Non è così. L’Europa politica è più divisa di quella reale. Ai narcisismi personali si sono aggiunte le
spinte centrifughe dei risorti nazionalismi, gli eccessi verbali dei troppi populismi, e, da ultimo, il
crescente successo di sinceri antidemocratici, nostalgici di Hitler e di Stalin che si riconoscono in
Putin. La Commissione sopravviverà per forza d’inerzia, sostenuta da maggioranze occasionali, in
assenza di autentico spirito unitario.
Le baruffe romane appartengono, invece, all’eterna commedia all’italiana. Il Governo Meloni avrà
vita meno contrastata di quello della Von del Leyen. Tutt’al più ricorrerà ad un rimpasto, invocato
da Forza Italia in nome del riequilibrio di incarichi ministeriali con la Lega. L’attuale livello dei
ministri fa ben sperare: non avremo di peggio.
Il canone Rai è stata l’ultima occasione per sfogare tensioni mai celate. Salvini in costante ricerca di
visibilità, propone un emendamento improvvidamente accolto dal governo. La sinistra vota contro e
altrettanto fa Forza Italia, non per amore della Rai “melonizzata” ma per impedire a Salvini di
raccattare briciole di consenso destinate a non arrivare a sera.
Episodio irrilevante se La lega non avesse immediatamente ripagato l’alleato con la stessa moneta
su un emendamento che riguarda la sanità in Calabria. Su richiesta del Presidente-Commissario, un
paio di parlamentari amici propongono uno scudo penale a favore dei manager delle ASL Calabresi
ai quali la Regione chiede, invano, di approvare i consuntivi pregressi: l’azienda di Reggio, la più
inadempiente, è ferma a quello del 2012. L’inerzia dei Direttori Generali nel mettere mano a bilanci
gestiti dai predecessori nasce dal timore, non infondato, di incappare in qualche inchiesta della

magistratura contabile o ordinaria. L’opposizione insorge e la lega ne approfitta per dare uno
schiaffone al presidente Occhiuto che, di Forza Italia, è vicesegretario.
Al di là della querelle politica, la sanità rappresenta un marker della divisione del paese. Dispiace
doverlo sottolineare, ma nessuna regione del Nord consente alle proprie aziende sanitarie di non
approvare il bilancio. È una questione ambientale.
Proprio ieri, al Forum sul Risk Management di Arezzo, il Ministro Schillaci ha annunciato il
risultato di una indagine svolta da Agenas sulle aziende Ospedaliere italiane: al primo posto, il
“Santa Croce e Carle“ di Cuneo.
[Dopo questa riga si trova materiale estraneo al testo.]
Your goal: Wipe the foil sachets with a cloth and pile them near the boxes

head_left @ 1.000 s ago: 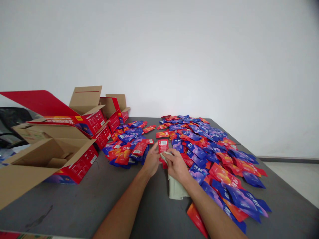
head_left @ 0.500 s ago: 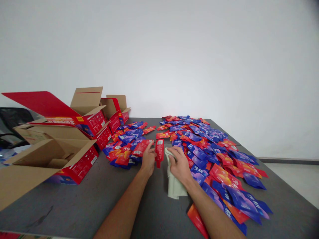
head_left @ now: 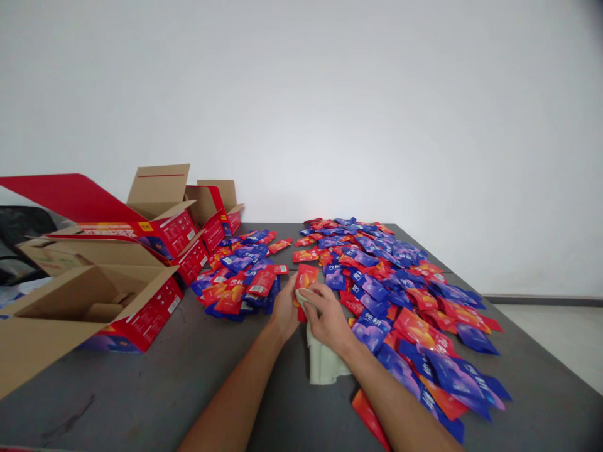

Francamente, credo che, in sanità, non sia più tempo di
benchmarking. Avremmo dovuto farlo negli anni dell’aziendalizzazione, questa è l’ora delle
riforme. Ma, da cuneese, festeggio.
Ed aggiungo che, anche in questo caso, è una questione ambientale. Per consolidata tradizione, gli
enti pubblici della nostra provincia, a cominciare dai comuni e dalle aziende sanitarie, sono molto
più performanti di quelli del resto del Piemonte. Analoga considerazione si può fare per altre realtà
provinciali del Nord, più efficienti delle rispettive metropoli di riferimento.
Sopravvivono, in questi luoghi periferici, virtù antiche: laboriosità, rispetto delle regole, fiducia
nelle istituzioni, senso di appartenenza, ricerca del bene comune.
Se non fosse parola desueta, potremmo persino chiamarla unione.